Percakapan kami terus berlanjut hingga Pak Effendi benar-benar mengantarkan Wati ke stasiun menuju Depok. Beberapa meter dari stasiun, ada seorang pengemis paruh baya yang menggendong anak. Bu Asnelia meraih dompet dan mengambil selembar uang yang segera Pak Effendi berikan ke pengemis tsb diringi dengan salamnya yang khas. Setelah itu suasana hening, saya perhatikan ada sebait do'a yang dipanjatkan oleh Pak Effendi untuk pengemis tsb. Saya tak cukup mendengar do'anya, tapi hati saya cukup tergetar. Kembali saya dibuatkan kagum. Subhanallah....

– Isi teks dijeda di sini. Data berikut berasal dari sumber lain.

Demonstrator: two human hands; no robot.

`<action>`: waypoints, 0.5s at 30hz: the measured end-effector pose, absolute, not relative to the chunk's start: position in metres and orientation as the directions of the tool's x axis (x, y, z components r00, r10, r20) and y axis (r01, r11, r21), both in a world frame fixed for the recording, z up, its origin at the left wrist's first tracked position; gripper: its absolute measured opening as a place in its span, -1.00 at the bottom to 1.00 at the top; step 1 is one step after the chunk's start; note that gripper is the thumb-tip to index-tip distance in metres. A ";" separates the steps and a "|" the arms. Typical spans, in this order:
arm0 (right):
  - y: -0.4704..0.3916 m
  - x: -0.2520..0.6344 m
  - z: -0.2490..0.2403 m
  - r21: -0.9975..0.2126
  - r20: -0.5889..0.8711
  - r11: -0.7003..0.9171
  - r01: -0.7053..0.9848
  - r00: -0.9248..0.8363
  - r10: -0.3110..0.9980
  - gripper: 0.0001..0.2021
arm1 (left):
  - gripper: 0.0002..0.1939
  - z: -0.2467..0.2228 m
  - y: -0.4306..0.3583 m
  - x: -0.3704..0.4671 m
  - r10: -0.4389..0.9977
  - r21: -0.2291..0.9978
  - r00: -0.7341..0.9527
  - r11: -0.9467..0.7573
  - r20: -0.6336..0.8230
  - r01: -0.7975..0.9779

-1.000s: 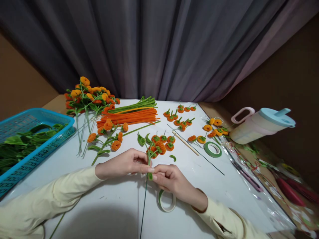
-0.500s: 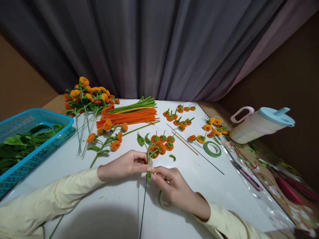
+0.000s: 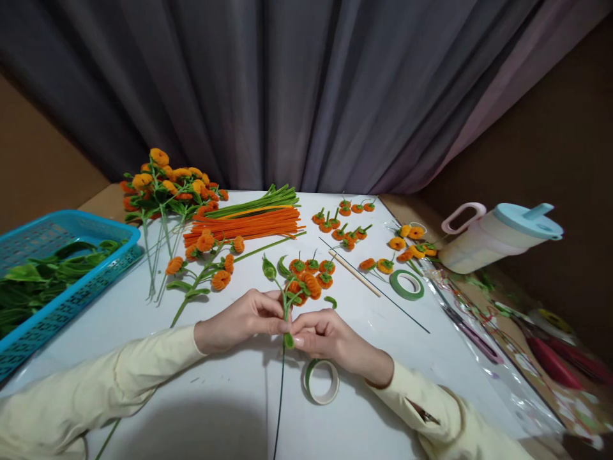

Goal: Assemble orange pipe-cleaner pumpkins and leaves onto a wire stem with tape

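Smack mid-frame, left hand (image 3: 253, 319) pinching a green stem (image 3: 286, 309), right hand (image 3: 332, 338) pinched up too, gripping a little leaf (image 3: 288, 341) beside it, tape roll (image 3: 307, 383) just below.

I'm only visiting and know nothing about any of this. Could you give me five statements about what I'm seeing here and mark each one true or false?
1. The left hand pinches thin green fuzzy stems. True.

2. The blue perforated plastic basket holds orange flowers. False: it holds green leaves.

3. A bundle of orange fuzzy sticks lies beside a bundle of green fuzzy sticks. True.

4. The pale tumbler with a light-blue lid is on the left side. False: it is on the right.

5. The right hand grips the nearer green-and-white round tape roll. False: that roll lies on the white tabletop; the right hand is at the stems.
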State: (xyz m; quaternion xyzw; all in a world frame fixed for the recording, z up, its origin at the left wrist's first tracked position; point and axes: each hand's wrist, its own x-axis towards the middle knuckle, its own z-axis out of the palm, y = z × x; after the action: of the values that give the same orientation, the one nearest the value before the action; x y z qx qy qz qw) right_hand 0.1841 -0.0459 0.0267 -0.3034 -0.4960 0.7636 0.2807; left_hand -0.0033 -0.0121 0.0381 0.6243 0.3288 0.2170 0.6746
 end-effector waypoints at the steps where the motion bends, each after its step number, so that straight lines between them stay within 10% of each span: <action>1: -0.044 0.184 0.026 -0.927 -0.174 -0.350 -0.138 -0.669 0.723 -0.72 | -0.72 0.037 -0.013 -0.003 0.698 0.987 0.698 0.123 -0.159 0.102; 15: -0.045 0.174 0.021 -0.841 -0.143 -0.471 -0.265 -0.732 0.667 -0.80 | -0.59 0.031 -0.013 0.000 0.638 0.968 0.758 0.247 -0.136 -0.034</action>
State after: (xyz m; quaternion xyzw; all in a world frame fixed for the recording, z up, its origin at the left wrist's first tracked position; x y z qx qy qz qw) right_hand 0.1741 -0.0454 0.0213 -0.2335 -0.4300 0.8252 0.2823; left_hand -0.0003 -0.0132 0.0308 0.5704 0.2643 0.2258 0.7441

Setelah mengantarkan Wati ke stasiun, giliran saya diantarkan Pak Effendi menuju shelter tranjakarta di pulomas. Di tengah perjalanan, Bu Asnelia membuka jendela mobil dan Pak Effendi menyapa keluarga kecil (suami, istri dan dua anak) yang sedang berjalan tersebut.

"Assalamu'alaikum, Pak"

"Wa'alaikumsalam...." jawab pria tersebut. Ia kira bapak ini akan menanyakan alamat.

"Mau kemana, Pak?"

"ke ...." (*saya lupa arah tujuannya, karena tidak fokus. Hati saya bertanya-tanya kenapa Pak Effendi menyapa ramah orang tsb. Ia tidak tahu arah menuju by pass kah? Atau bapak ini saudaranya kah?)

"Hati-hati di jalan, Pak. Oh ya, itu ngerokok jangan dideket anak istri, kasian!" Nah, disini saya countdown 10,9,8,7..., akankah pria tersebut marah dan menonjok Pak Effendi?

"Oh, iya. Terima kasih, Pak!" Pria tersebut segera membuang rokok tsb dan menginjaknya. Pak Effendi pun segera mengucapkan salam dan menginjak gas. Bush,,,

Ilmu apa yang digunakan Pak Effendi? Komunikasi efektif? Hipnotis? Ah, saya yakin tidak! Banyak gerakan yang ia canangkan dari Gergankoksudu, gerakan memberi salam, gerakan memilah sampah plastik dan kertas, gerbangbuhnas(Gerakan Bangun Subuh Nasional), dan ger... ger... ger... lainnya.


Sejak pertemuan itu, saya sulit melupakan sosoknya. Bukan karena ia telah memberikan saya tumpangan gratis. Tapi karena tausiyah, dan sikapnya yang ramah. Ya, tausiyahnya. Saya dan Wati mendapatkan siraman rohani, free! Dan menyaksikan dengan kepala kami sendiri bagaimana ia menyampaikan salam dari hati, caranya menolong pengemis dengan mengemiskan hati dihadapan sang pemilik bumi, menegur perokok tanpa kesan menggurui, caranya menolong kami, dan caranya menolong bangsa ini. Dari gerakan ke gerakan ia canangakan. Dari hati ke hati ia sampaikan salam. Prinsipnya do it (*helping people), anytime, anywhere. 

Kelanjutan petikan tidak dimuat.